Appears so random, same with video, I believe we can resubmit at least once.

marthamarks

« Reply #5 on: October 31, 2019, 14:11 »
+2
So submitted two photos of Lake Louise, same shutter speed, aperture, iso, focal length. Taken a few seconds apart and from slightly different angles. One photo gets approved and one gets rejected because of noise. Uh. I get it if both photos are rejected, prefer both are approved. But what gives with the review process?

Sounds to me like they're too similar. Let it go and get busy submitting either a) different subjects or b) the same subject from a nice variety of viewpoints.

« Reply #6 on: October 31, 2019, 14:13 »
+1
Yes, weird rejections last month or two.. Bad business strategy... I upload to other agencies :)

« Reply #7 on: October 31, 2019, 17:31 »
0
Perfect!!!

« Reply #8 on: November 07, 2019, 19:39 »
+2
After a nearly spotless record of acceptance at shutterstock in video I an now getting 4 out of 5 rejected for ridiculous reasons like noise and artifacts when the footage is clean and denoised even when shot at ISO 100 in daytime on a GH5 at 10bits. My workflow has not changed and all of the rejected have been accepted with no issues at Pond5 and AS.  My guess is SS is going to start rejecting most non factory submissions.  16 years of producing footage and now boom SS acceptance wall.

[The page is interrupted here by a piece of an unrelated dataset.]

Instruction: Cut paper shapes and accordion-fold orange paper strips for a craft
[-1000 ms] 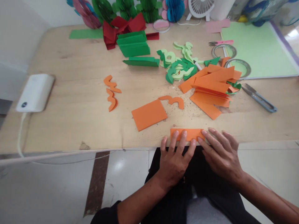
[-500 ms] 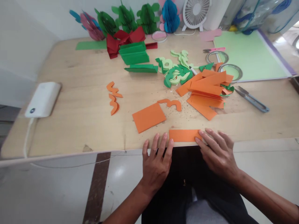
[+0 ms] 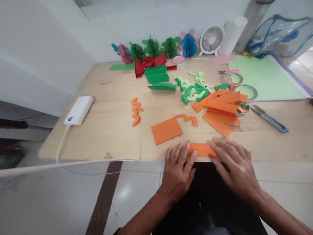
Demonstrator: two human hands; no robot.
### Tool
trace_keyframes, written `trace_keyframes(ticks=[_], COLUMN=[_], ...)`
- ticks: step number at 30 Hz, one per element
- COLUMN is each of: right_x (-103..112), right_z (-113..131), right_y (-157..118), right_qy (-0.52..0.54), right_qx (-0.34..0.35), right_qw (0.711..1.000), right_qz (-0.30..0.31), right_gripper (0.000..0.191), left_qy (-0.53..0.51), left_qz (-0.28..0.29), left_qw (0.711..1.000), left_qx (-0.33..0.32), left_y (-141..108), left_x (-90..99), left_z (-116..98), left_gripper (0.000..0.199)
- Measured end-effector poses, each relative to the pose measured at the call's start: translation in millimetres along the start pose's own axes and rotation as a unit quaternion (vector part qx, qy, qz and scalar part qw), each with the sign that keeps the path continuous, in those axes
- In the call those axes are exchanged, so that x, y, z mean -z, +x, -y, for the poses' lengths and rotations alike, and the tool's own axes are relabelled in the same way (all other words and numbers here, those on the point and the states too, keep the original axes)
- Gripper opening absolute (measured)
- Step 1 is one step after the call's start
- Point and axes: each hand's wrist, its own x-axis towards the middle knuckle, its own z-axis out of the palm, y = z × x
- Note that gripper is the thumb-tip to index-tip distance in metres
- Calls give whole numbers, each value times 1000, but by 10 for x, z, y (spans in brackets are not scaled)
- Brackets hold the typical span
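Observation:
A narrow orange paper strip lies flat along the table's front edge. My left hand rests its spread fingertips on the strip's left end. On the right end, the outstretched fingers of my right hand press down, covering that end. Neither hand grips anything. Just beyond my left hand sits a wider orange paper rectangle. A wavy orange cut-out touches its upper right corner, and more curvy orange pieces lie farther left.
Folded orange paper is heaped at right, near thread snips and tape rolls. Green scraps lie mid-table. A white power bank with a cable is at left. Paper figures and a fan stand behind.
My left hand has shifted right onto the strip's left end; it was just beside it. My right hand has stayed at the right end. The camera view has tilted up and turned left.

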Motion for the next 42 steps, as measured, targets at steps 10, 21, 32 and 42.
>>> trace_keyframes(ticks=[10,21,32,42], right_x=[-128,-112,61,-25], right_z=[30,141,-204,-69], right_y=[327,343,592,490], right_qy=[-51,10,-129,-77], right_qx=[-3,-33,-14,28], right_qw=[998,998,976,986], right_qz=[33,48,-173,-142], right_gripper=[17,18,9,9], left_qy=[-5,-61,-6,105], left_qz=[-41,-12,-83,-14], left_qw=[997,998,996,994], left_qx=[69,6,35,12], left_y=[77,312,291,344], left_x=[281,183,261,347], left_z=[322,295,508,845], left_gripper=[46,28,31,23])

I really find it disheartening after allnthe work I put in creating and processing these videos. I have never had a refund and sell thousands of clips a year on all sites combined.

Anyone noticed something similar in video?

georgep7

« Reply #9 on: November 08, 2019, 04:30 »
0
Non native speaker, can you please define

"non factory submissions" ?

Thanks!

« Reply #10 on: November 08, 2019, 04:34 »
+4
Non native speaker, can you please define

"non factory submissions" ?

Thanks!

They mean images/vectors/video produced by so called "image Factories" like Africa Studio who employ teams of photographers/videographers, set stylists and key word staff to produce large quantities of stock imagery often in the tens of thousands.

As opposed to the individual contributor like most of us who can only produce a hundred or so images per month.

« Reply #11 on: November 08, 2019, 05:24 »
0
After a nearly spotless record of acceptance at shutterstock in video I an now getting 4 out of 5 rejected for ridiculous reasons like noise and artifacts when the footage is clean and denoised even when shot at ISO 100 in daytime on a GH5 at 10bits. My workflow has not changed and all of the rejected have been accepted with no issues at Pond5 and AS.  My guess is SS is going to start rejecting most non factory submissions.  16 years of producing footage and now boom SS acceptance wall.

I really find it disheartening after allnthe work I put in creating and processing these videos. I have never had a refund and sell thousands of clips a year on all sites combined.

Anyone noticed something similar in video?
Exactly the same for me James. Word for word. I'm finding it ridiculous.
I haven't thought about only factory submissions are being accepted. Is there any data on this?

« Reply #12 on: November 08, 2019, 06:04 »
+5
I see bulk submissions of video factories passing right through, could be just my impression but my guess is they don't want to anger their big money makers. It may also be some kind of AI doing it and randomly shooting down submissions. Lets see if this corrects on it's own. 

All rejected footage accepted elsewhere with no issues, hmmm!

« Reply #13 on: November 08, 2019, 07:26 »
+4
I see bulk submissions of video factories passing right through, could be just my impression but my guess is they don't want to anger their big money makers. It may also be some kind of AI doing it and randomly shooting down submissions. Lets see if this corrects on it's own. 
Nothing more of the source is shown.